I’ve watched or pored over the transcripts of almost all of Geithner’s testimony before Congress, and it’s getting harder and harder to make a case in defense of his brief tenure. Tuesday’s hearing, before the Congressional Oversight Panel empowered by Congress to watch over the TARP program, ranks as one of his least satisfying performances so far. 

(I would say it was sort of like watching the robot from Small Wonder face off with Minerva McGonagall from Harry Potter — you start off rooting for both sides, but by the end, you just want McGonagall to put the robot out of her repetitve, wide-eyed misery).

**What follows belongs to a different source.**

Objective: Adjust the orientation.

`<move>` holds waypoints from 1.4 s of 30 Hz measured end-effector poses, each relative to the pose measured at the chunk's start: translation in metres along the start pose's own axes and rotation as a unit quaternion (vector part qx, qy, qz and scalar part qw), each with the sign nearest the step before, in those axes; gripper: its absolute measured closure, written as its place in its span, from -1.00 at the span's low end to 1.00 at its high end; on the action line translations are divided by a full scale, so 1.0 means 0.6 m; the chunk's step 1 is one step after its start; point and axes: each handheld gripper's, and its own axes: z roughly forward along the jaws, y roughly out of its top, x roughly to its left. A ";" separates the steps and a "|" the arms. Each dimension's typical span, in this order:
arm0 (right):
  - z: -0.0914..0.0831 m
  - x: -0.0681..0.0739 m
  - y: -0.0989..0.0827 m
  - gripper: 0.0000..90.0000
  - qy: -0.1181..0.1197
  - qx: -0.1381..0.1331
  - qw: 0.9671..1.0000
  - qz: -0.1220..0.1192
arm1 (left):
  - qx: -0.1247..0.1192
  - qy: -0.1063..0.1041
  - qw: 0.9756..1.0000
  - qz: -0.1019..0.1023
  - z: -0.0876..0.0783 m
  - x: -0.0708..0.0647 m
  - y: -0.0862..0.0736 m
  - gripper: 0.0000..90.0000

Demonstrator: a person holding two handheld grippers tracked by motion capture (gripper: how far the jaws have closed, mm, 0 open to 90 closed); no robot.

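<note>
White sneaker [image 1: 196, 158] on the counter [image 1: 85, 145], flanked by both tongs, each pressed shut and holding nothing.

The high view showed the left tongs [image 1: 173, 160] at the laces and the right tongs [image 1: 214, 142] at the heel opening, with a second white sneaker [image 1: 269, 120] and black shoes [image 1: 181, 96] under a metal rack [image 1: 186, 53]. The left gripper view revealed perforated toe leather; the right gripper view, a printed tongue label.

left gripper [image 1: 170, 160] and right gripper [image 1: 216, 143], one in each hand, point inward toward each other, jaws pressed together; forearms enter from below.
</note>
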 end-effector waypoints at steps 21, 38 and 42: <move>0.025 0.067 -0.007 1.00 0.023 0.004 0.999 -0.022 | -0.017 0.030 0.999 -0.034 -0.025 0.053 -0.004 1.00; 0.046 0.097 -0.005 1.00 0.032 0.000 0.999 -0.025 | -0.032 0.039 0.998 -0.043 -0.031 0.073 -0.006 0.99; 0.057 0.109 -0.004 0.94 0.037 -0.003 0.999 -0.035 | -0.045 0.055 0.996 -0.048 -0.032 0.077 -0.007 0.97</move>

  • The stock market did rally a bit over Geithner’s assertion that “the vast majority of banks have more capital than they need to be considered well capitalized by their regulators.”  That sounds like great news, until you realize he never said that (he skipped those pages, somewhat dramatically, in his testimony).
  • Also, even if he had said that, it was meaningless and earned, again, bafflement and concern (and use of the word “ominous” in the first paragraph) from Paul Krugman.
  • Finally, The Wall Street Journal ran an interview with Geithner (“Geithner Weighs Bank Repayments“) where he said he’s considering whether to let banks repay their TARP debt early or not.
  • Finance blogger Nemo and a reader point out that, no, he can’t do that — he has to let banks pay the money back whenever they want to.  Strike… what? 56 or so? for Geithner.

It’s those last two points that bring us to the importance of the villain question.  The two banks currently talking about repayment are Goldman Sachs and J.P. Morgan Chase.  Paying back TARP funds would free these two from compensation limits — present and looming — and also make them look strong and solvent.  JPMC CEO Jamie Dimon has called TARP assistance a “scarlet letter,” and he’s looking to shed it as quickly as possible.  This would possibly inspire further investment in these banks and certainly encourage concentration of power into their hands.

Which is partly why the Treasury Department isn’t keen on just letting them repay so quickly.  Banks shedding TARP funds could make other banks want to jump ship — banks whose life-vests aren’t properly inflated.  So you could see Bank of America trying to pay back TARP, and either failing after payback, or failing to payback at all — and either way looking so weak as to inspire (who thought it was possible) less confidence than even now.  Which would, of course, benefit those who do survive the leap — probably a big part of the JPMC/Goldman dream right now.

In fact, the only reason that a firm wouldn’t leave TARP right now is a desire NOT to piss off the U.S. Treasury Department.  It’s in their individual interests to run, even while it might be in the interest of the entire system for them to stay a while.  So let me ask you this: Is Tim Geithner someone you’d want mad at you?  Does a real villain lurk somewhere within the Small Wonder facade, just waiting for the day when it no longer matters what Wall Street thinks — and if so, was today that day?  Does he have enough power, inside or out of the Treasury, to make things more uncomfortable for these banks than they already are?

My guess?  If there’s pressure to be brought to bear, it will have to be done by the President — and if that’s the case, Geithner’s days at the grown-up table are going to be limited.